The meltdown of mortgage agencies Fannie Mae and Freddie Mac may ultimately cost taxpayers $1 trillion. And trading in Fannie Mae as a penny stock may cost some speculators their shirts.
That’s because a small move in a penny stock means a big move in the value of shareholders’ investment.
Here’s how it works. Fannie recently traded at 39.4 cents. That means just a 4 cent drop in the share price would cost stock holders more than 10 percent of their investment.
But Fannie’s daily trading volume has averaged more than three times that of Goldman Sachs since June, The New York Times reports.
“The volumes are astonishing,” Bose George, a financial analyst at Keefe Bruyette & Woods, told The Times. “It’s like a casino.”
Given that stock trading is a zero sum game, you can bet that some speculators are losing big.
Fannie’s stock has come down quite a long way since surpassing $87 a share in June 2001 – more than 99 percent.
If you do take a flier on Fannie, don’t plan on holding it long.

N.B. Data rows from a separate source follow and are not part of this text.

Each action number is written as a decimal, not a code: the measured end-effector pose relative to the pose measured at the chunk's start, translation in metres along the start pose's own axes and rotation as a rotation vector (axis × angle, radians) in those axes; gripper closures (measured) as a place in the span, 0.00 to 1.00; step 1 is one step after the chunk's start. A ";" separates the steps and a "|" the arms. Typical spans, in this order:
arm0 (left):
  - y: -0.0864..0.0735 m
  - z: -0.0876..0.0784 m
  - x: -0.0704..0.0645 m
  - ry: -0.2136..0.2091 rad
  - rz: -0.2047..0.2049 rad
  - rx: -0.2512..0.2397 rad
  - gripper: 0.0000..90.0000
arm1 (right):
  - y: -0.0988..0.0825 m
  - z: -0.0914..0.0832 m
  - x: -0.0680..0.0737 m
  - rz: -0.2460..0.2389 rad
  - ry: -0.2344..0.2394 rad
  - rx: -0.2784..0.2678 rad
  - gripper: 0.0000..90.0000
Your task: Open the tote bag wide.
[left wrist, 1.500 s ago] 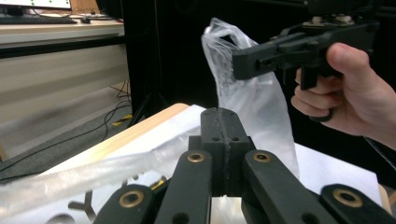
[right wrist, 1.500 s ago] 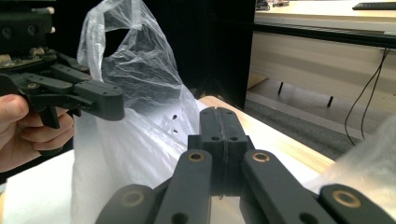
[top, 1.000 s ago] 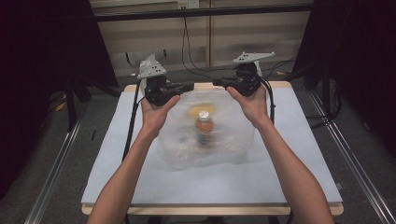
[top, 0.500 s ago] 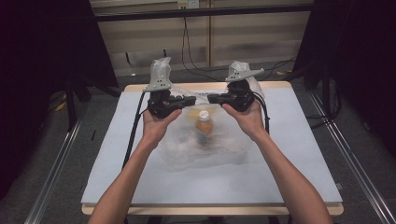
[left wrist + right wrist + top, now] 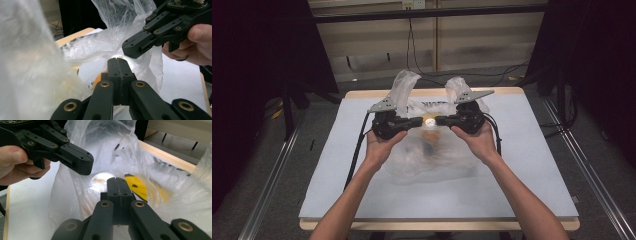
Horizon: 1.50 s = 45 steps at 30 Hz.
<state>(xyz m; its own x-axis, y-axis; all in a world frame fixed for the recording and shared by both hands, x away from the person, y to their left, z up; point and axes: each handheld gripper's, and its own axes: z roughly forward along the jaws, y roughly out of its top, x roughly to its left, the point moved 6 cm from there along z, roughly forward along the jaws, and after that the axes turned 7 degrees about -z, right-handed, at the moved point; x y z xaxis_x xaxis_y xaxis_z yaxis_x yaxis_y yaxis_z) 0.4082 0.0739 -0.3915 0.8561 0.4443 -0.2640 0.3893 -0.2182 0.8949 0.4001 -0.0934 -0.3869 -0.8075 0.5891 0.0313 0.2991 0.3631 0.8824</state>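
Over the plastic bag [image 5: 432, 155], left gripper [image 5: 416, 121] and right gripper [image 5: 441, 120] sit lower than 1 second earlier, jaws pressed together, empty.

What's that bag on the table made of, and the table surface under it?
The bag looks like thin clear plastic film: see-through, crinkled, glossy where light catches it, with an orange item showing through. The table top appears to be a matte pale sheet, possibly laminate or a mat, over a light wood board that shows at its edges.

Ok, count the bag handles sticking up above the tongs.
2. One handle loop rises behind the left tongs, the other handle loop behind the right tongs. The plastic bag lies beneath.
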 end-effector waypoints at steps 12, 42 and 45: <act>-0.030 0.007 0.004 -0.011 -0.020 0.043 1.00 | -0.030 0.004 0.009 0.004 0.026 0.027 1.00; -0.100 0.029 0.037 0.056 -0.062 0.255 1.00 | -0.109 0.023 -0.011 0.082 0.024 0.155 1.00; -0.107 0.030 0.042 0.073 -0.068 0.279 1.00 | -0.120 0.025 -0.012 0.082 0.025 0.199 1.00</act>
<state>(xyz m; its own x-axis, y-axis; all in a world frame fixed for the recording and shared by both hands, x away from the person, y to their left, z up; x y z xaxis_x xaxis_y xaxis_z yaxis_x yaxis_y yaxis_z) 0.4127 0.0905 -0.5094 0.8023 0.5249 -0.2843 0.5318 -0.4122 0.7398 0.3865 -0.1263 -0.5051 -0.7876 0.6058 0.1130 0.4570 0.4512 0.7665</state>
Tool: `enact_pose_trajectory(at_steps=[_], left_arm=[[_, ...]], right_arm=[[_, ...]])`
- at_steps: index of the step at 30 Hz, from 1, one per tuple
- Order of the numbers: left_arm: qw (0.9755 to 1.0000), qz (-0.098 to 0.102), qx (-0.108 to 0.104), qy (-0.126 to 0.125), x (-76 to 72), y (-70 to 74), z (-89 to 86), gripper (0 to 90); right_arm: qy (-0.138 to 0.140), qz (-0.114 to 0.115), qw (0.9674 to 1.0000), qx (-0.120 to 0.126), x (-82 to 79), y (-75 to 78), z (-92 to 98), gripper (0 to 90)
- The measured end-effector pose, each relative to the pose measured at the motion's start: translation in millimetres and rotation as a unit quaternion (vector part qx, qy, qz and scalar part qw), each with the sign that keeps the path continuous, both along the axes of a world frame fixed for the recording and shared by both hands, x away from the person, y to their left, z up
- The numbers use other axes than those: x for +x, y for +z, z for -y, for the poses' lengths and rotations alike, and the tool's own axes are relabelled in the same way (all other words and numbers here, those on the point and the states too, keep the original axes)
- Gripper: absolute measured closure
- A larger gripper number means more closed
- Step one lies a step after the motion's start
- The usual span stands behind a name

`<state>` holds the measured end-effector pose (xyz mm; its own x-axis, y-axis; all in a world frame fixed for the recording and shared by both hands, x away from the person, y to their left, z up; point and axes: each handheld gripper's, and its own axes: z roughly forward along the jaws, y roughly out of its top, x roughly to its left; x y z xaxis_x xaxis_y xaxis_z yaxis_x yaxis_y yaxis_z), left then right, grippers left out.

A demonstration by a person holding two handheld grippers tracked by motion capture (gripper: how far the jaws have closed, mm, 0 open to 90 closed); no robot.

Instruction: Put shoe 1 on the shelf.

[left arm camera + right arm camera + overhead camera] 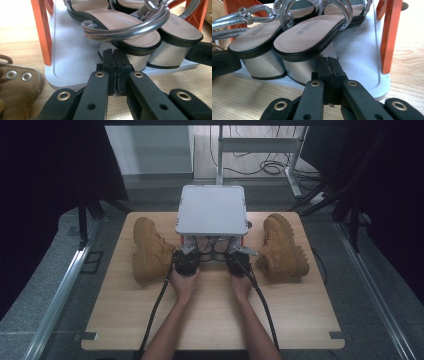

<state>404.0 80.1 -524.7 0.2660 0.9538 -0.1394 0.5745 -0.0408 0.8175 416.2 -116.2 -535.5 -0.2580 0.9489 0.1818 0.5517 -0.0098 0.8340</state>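
From the high view we've got both tongs parked side by side at the near edge of a small grey two-tier rack (212, 210) in the middle of the wooden tabletop (210, 320). The left tongs (188, 251) and right tongs (241, 251) both point away from us, under the rack's top plate. A tan boot (149, 249) stands left of the rack and another tan boot (283, 247) lies right of it, both running long-axis front to back.

In the left gripper view our left tongs (116, 72) are pinched fully closed on nothing, right at the block heel of a silver strappy sandal (130, 32). It sits on the rack's lower plate, heel toward us, toe pointing away.

Right gripper view, same deal: right tongs (328, 75) clamped together empty, tips just at the heel of the other silver sandal (312, 35), also heel-first toward us, beside an orange rack post (389, 35).
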Motion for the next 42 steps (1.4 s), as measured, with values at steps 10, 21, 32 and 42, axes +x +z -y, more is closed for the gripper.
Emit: enact_pose_trajectory(at_steps=[10, 21, 32, 42], left_arm=[[0.9996, 0.014, -0.005, -0.022, -22.8, 21.5, -13.0, 86.3], [0.9982, 0.011, -0.021, -0.054, -66.9, 34.8, -39.5, 84.9], [0.9947, -0.004, -0.032, -0.098, -100.6, 36.6, -71.6, 70.1], [0.9929, -0.033, -0.002, -0.114, -123.0, 35.1, -93.5, 44.3]], right_arm=[[0.018, 0.012, 0.9997, 0.006, -17.7, 15.1, 7.1, 89.3], [0.068, 0.019, 0.9974, 0.017, -57.0, 30.2, 18.6, 89.2], [0.103, 0.005, 0.9946, 0.010, -87.2, 31.2, 34.7, 83.0], [0.160, -0.015, 0.9866, -0.026, -114.9, 28.3, 54.6, 57.3]])
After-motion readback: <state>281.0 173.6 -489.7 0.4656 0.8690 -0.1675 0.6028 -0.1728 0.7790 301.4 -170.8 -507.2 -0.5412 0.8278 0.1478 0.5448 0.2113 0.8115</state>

“It’s not really a stock anymore — everyone knows this is going to zero,” George said.
The solution to Fannie and Freddie’s woes?
“It’s clear Fannie Mae and Freddie Mac need to go,” White House adviser Paul Volcker told Smart Money.
“We don’t need these hybrid institutions. You don’t know whether they should be responsible to the government or to stockholders.”